**PROBLEM TO SOLVE:** Show every line of the data that contains the string "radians".

++++ MATERIAL SHOWN

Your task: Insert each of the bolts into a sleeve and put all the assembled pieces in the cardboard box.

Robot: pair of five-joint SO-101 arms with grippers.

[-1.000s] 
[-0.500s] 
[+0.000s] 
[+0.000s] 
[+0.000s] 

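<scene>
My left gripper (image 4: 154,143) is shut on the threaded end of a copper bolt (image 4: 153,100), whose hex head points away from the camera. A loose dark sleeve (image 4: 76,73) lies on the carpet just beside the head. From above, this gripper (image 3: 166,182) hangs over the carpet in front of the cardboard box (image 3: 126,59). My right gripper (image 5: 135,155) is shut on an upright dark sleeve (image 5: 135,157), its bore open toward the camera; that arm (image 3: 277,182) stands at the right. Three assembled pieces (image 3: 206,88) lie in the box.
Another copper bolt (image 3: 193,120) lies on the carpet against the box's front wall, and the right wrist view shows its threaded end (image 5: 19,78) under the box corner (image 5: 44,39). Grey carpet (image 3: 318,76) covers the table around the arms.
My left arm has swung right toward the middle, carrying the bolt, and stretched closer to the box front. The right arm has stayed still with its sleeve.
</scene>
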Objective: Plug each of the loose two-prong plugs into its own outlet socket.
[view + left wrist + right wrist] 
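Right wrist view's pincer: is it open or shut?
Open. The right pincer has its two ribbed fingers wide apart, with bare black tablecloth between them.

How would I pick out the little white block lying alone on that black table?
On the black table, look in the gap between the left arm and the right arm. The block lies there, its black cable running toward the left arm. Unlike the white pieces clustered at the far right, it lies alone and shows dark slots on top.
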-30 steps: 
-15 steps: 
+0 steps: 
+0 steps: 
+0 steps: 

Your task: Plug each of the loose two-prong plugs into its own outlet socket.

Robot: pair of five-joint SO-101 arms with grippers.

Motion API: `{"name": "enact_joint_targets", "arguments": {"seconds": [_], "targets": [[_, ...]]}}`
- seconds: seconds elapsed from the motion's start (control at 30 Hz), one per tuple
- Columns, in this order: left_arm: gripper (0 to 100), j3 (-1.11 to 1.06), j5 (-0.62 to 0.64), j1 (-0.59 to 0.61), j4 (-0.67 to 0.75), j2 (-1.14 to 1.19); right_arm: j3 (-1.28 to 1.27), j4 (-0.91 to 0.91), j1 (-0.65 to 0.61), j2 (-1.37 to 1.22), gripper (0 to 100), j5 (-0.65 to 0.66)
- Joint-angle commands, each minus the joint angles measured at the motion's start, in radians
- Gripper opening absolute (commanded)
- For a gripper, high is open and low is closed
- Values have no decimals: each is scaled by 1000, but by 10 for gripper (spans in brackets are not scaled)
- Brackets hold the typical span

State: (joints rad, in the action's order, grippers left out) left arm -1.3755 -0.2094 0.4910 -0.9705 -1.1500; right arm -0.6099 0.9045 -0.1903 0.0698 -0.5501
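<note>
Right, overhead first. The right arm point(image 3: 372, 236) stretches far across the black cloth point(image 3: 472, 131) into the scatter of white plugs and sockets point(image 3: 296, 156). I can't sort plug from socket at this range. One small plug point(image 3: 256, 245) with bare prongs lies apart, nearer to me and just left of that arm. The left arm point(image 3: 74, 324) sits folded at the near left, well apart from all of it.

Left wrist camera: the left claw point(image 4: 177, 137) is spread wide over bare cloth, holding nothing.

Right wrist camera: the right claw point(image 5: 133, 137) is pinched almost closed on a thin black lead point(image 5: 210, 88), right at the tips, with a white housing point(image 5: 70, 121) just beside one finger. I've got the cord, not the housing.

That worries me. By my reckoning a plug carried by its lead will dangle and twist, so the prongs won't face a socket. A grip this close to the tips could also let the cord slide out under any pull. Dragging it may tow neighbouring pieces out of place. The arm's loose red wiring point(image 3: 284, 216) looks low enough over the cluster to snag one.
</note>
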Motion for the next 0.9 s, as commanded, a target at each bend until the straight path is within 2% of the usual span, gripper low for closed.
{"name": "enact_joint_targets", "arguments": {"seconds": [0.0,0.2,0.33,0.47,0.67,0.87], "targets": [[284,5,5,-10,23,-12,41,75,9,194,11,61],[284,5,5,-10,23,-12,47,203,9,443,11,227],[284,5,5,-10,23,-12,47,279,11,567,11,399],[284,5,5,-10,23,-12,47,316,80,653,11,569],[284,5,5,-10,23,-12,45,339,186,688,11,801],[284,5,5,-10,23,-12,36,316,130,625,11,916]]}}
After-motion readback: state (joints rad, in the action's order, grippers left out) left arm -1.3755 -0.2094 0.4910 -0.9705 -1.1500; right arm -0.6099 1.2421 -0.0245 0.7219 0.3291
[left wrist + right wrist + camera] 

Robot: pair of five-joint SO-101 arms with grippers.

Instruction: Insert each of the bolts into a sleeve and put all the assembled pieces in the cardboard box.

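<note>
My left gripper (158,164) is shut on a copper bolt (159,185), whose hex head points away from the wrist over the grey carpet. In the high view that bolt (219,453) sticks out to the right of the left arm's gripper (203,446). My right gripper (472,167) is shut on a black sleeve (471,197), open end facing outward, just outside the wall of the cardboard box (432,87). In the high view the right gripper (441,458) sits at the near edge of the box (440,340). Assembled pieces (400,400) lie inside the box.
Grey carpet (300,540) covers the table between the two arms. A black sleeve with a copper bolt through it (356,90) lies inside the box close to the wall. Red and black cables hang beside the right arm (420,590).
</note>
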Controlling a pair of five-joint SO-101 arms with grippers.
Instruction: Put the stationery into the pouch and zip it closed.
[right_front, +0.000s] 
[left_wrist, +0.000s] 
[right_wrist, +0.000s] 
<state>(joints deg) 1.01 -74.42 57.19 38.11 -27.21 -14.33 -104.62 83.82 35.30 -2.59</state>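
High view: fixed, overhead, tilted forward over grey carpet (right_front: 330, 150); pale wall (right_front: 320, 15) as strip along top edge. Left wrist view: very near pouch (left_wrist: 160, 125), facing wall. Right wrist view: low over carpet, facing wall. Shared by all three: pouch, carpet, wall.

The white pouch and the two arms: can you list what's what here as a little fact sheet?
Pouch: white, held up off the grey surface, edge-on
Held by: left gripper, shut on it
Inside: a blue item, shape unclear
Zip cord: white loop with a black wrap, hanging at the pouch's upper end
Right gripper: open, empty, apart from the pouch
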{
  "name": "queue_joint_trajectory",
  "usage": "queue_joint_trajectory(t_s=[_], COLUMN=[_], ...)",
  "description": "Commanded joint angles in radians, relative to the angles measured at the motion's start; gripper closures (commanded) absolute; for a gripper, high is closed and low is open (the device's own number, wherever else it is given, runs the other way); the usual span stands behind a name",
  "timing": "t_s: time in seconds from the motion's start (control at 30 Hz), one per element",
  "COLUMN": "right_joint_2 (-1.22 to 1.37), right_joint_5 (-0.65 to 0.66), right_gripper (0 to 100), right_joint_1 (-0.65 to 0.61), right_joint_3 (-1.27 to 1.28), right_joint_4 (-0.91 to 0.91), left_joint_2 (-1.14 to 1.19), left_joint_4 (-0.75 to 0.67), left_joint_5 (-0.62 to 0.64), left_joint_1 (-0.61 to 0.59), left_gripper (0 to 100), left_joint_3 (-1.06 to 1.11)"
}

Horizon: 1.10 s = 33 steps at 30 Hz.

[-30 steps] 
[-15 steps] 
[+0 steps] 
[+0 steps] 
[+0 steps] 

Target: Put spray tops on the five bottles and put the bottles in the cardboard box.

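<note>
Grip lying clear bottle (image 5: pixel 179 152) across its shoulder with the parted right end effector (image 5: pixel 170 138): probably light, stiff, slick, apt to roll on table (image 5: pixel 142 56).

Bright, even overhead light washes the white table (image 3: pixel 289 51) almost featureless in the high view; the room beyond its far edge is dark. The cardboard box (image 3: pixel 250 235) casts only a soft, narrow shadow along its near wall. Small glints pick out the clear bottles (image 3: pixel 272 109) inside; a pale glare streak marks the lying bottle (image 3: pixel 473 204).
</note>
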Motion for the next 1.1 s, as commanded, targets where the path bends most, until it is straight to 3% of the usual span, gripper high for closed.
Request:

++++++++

**EXERCISE SOLUTION:**
- Joint-angle commands, each minus the joint angles measured at the motion's start, in radians
  "description": "Commanded joint angles in radians, relative to the angles measured at the motion's start; gripper closures (commanded) absolute; for a gripper, high is closed and low is open (the device's own number, wherever else it is given, runs the other way); the usual span stands behind a name",

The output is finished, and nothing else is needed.